L'expérience positive, p. 86
La littérature [...] est le passage libérateur du « Je » au « Il », de l'observation de soi-même qui a été le tourment de Kafka, à une observation plus haute, s'élevant au-dessus d'une réalité mortelle, vers l'autre monde, celui de la liberté.
Pourquoi l'art est, n'est pas justifié
Note 1, p. 87
Kafka dit à Janouch que : « La tâche du poète est une tâche prophétique : Le mot juste conduit ; le mot qui n'est pas juste séduit. Ce n'est pas un hasard si la Bible s'appelle l'Écriture ».
La démarche hors du vrai : l'arpenteur, p. 93
La faute de Joseph [...] est de vouloir gagner son procès [...]

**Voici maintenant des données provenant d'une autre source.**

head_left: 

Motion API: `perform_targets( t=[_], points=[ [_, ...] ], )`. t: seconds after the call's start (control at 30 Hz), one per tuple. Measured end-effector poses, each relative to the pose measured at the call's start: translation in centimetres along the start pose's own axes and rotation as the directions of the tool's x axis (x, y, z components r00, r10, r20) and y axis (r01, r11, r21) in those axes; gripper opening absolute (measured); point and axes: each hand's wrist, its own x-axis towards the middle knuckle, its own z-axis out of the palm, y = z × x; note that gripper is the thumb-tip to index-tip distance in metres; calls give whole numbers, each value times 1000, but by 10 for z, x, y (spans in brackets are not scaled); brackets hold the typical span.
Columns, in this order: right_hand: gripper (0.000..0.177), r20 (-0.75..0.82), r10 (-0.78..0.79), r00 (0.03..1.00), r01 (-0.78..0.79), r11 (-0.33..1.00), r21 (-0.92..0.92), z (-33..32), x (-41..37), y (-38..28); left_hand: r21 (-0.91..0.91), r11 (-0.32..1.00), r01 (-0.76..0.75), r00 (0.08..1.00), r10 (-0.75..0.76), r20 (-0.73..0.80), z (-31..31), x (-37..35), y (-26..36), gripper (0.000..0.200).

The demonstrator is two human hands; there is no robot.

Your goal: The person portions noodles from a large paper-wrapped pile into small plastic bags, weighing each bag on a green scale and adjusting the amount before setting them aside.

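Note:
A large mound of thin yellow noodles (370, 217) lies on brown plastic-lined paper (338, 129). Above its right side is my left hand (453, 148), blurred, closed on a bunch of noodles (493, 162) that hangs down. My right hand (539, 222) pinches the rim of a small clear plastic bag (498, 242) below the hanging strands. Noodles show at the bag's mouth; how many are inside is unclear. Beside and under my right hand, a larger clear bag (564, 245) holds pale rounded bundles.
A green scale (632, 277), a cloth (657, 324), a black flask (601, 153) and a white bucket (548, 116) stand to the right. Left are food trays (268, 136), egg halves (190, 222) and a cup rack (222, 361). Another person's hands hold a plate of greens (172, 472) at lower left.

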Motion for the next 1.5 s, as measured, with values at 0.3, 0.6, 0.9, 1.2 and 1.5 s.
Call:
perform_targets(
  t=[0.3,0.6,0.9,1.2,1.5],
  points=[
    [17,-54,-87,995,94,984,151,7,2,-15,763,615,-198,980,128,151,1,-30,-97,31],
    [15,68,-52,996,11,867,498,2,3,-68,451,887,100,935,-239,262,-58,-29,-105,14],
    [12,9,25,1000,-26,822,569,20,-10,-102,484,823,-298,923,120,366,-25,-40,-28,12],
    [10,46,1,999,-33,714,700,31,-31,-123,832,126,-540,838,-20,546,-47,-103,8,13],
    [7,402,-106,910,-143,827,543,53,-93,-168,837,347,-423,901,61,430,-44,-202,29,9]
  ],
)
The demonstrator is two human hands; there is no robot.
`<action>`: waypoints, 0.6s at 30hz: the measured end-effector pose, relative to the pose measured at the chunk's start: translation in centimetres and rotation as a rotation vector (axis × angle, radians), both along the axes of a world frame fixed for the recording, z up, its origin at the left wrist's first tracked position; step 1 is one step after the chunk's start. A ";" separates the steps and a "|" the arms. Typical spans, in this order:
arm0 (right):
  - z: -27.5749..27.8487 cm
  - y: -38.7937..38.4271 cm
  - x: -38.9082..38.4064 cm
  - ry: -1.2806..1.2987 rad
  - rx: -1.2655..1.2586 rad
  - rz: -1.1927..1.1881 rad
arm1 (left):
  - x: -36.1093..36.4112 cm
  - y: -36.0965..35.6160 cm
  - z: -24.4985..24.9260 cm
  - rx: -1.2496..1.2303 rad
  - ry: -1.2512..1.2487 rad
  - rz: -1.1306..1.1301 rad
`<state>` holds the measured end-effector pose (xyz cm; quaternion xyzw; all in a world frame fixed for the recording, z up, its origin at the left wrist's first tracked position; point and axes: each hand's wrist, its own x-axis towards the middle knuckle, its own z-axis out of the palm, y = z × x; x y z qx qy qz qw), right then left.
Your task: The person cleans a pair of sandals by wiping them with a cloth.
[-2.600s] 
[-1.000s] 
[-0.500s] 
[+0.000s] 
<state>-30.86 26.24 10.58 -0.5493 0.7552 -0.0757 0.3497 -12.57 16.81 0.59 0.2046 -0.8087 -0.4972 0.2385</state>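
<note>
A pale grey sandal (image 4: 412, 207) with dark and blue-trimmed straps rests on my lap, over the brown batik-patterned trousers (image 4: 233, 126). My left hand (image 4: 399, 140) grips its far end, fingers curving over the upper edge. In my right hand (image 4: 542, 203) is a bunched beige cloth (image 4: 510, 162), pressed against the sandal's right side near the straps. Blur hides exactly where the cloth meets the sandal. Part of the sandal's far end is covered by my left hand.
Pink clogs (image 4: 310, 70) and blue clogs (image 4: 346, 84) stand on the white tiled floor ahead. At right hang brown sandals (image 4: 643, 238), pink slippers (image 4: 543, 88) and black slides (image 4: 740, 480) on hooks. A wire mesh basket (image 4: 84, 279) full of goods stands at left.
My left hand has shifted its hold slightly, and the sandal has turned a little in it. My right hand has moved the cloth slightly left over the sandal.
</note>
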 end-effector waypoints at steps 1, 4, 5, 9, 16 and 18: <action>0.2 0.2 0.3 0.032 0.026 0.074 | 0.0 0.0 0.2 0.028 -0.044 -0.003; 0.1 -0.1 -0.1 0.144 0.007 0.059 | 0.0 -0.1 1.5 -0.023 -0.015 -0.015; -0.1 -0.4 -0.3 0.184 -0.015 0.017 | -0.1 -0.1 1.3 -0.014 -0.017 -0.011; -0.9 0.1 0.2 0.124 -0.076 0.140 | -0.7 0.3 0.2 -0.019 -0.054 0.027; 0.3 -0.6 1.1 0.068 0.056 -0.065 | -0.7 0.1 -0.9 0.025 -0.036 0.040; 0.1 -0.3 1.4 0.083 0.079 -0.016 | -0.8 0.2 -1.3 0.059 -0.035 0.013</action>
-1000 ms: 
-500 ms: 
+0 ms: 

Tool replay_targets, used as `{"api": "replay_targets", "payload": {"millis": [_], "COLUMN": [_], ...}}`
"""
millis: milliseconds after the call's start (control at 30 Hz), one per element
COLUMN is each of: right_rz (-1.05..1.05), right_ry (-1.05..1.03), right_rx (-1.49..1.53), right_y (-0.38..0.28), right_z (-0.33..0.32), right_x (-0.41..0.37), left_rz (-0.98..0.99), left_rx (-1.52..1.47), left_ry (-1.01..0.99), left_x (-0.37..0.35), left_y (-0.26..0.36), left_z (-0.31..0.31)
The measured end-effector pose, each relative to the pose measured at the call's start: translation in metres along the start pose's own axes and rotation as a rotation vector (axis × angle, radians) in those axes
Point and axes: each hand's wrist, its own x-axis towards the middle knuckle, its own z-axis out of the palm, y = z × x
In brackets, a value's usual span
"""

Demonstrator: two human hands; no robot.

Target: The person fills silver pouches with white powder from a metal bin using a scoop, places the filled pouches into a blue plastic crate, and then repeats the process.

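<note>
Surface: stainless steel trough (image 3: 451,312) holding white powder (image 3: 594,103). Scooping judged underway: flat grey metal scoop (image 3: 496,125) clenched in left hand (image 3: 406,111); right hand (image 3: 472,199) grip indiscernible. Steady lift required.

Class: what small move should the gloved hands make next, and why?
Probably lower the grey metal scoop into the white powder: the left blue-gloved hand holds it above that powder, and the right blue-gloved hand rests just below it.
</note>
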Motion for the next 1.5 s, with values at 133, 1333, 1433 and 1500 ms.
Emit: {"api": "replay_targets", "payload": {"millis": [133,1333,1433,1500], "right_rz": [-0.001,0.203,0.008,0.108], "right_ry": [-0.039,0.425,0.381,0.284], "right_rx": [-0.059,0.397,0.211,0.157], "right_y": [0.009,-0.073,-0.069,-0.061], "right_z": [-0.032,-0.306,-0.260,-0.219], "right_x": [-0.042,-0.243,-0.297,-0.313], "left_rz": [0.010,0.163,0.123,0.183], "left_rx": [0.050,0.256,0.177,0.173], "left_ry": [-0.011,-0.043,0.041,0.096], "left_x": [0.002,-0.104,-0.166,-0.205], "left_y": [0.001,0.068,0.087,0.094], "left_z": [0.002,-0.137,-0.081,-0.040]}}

L'espace de l'œuvre, pp. 97-98
La faute qu'il punit en K. est celle qu'en lui-même l'artiste se reproche. L'impatience est cette faute.
La mort contente, p. 110
L'on ne peut écrire que si l'on reste maître de soi devant la mort, si l'on a établi avec elle des rapports de souveraineté.
Le cercle, p. 116
Agir sans nom et non pas être un pur nom oisif. Alors, les rêves de survie des créateurs paraissent non seulement mesquins, mais fautifs, et n'importe quelle action vraie, accomplie anonymement dans le monde et pour la venue du monde, semble affirmer sur la mort un triomphe plus juste, plus sûr, du moins libre du misérable regret de n'être plus soi.
L'autre côté, p. 172
C'est le faible « degré de conscience » qui avantage l'animal, en lui permettant d'entrer dans la réalité sans avoir à en être le centre.
L'espace de la mort, l'espace de la parole, p. 183
Parler, c'est essentiellement transformer le visible en invisible.
Le chant comme origine : Orphée, p. 188
Déjà s'annonce le moment où, pour Rilke, mourir, ce sera échapper à la mort.
Se coucher sur Nikita, p. 218
Se coucher sur Nikita, voilà le mouvement incompréhensible et nécessaire que nous arrache la mort.
Mais ne pas se retourner vers Eurydice, ce ne serait pas moins trahir, être infidèle à la force sans mesure et sans prudence de son mouvement, qui ne veut pas Eurydice dans sa vérité diurne et dans son agrément quotidien, qui la veut dans son obscurité nocturne, dans son éloignement, avec son corps fermé et son visage scellé, qui veut la voir, non quand elle est visible, mais quand elle est invisible, et non comme l'intimité d'une vie familière, mais comme l'étrangeté de ce qui exclut toute intimité, non pas la faire vivre, mais avoir vivante en elle la plénitude de sa mort.
L'écriture automatique, p. 234
Mais l'immédiat n'est pas proche, il n'est pas proche de ce qui nous est proche.
L'œuvre, voie vers l'inspiration, p. 245
« Moi, comme peintre, je ne signifierai jamais rien d'important, je le sens absolument. » C'est là la vérité de l'expérience : il faut persévérer dans l'espace de ce sans valeur, maintenir le souci de l'accomplissement et le droit à la perfection en supportant la détresse d'un échec irrémédiable. Seulement, pour nous, cet échec s'appelle Van Gogh [...]
p. 248
Ce à quoi René Char fait écho, lorsqu'il dit : « Le poème est l'amour réalisé du désir demeuré désir ».
[Une] malade de Pierre Janet [...] ne lisait pas volontiers, parce que, remarquait-elle, « un livre qu'on lit devient sale ».
p. 252
Un don qui n'est pas donné à l'avance.
p. 254
Le lecteur est lui-même toujours foncièrement anonyme, il est n'importe quel lecteur, unique mais transparent. N'ajoutant pas son nom au livre.
L'art est-il chose passée ? p. 284
Hegel, en commençant son cours monumental sur l'esthétique [avait] prononcé cette parole : « L'art est pour nous chose passée ».
Les niveaux de l'ambiguïté
Note 1, p. 355
L'ambiguïté dit l'être en tant que dissimulé. Pour que l'être accomplisse son œuvre, il faut qu'il soit dissimulé [...] D'autant plus essentielle est l'ambiguïté que la dissimulation peut moins se ressaisir en négation.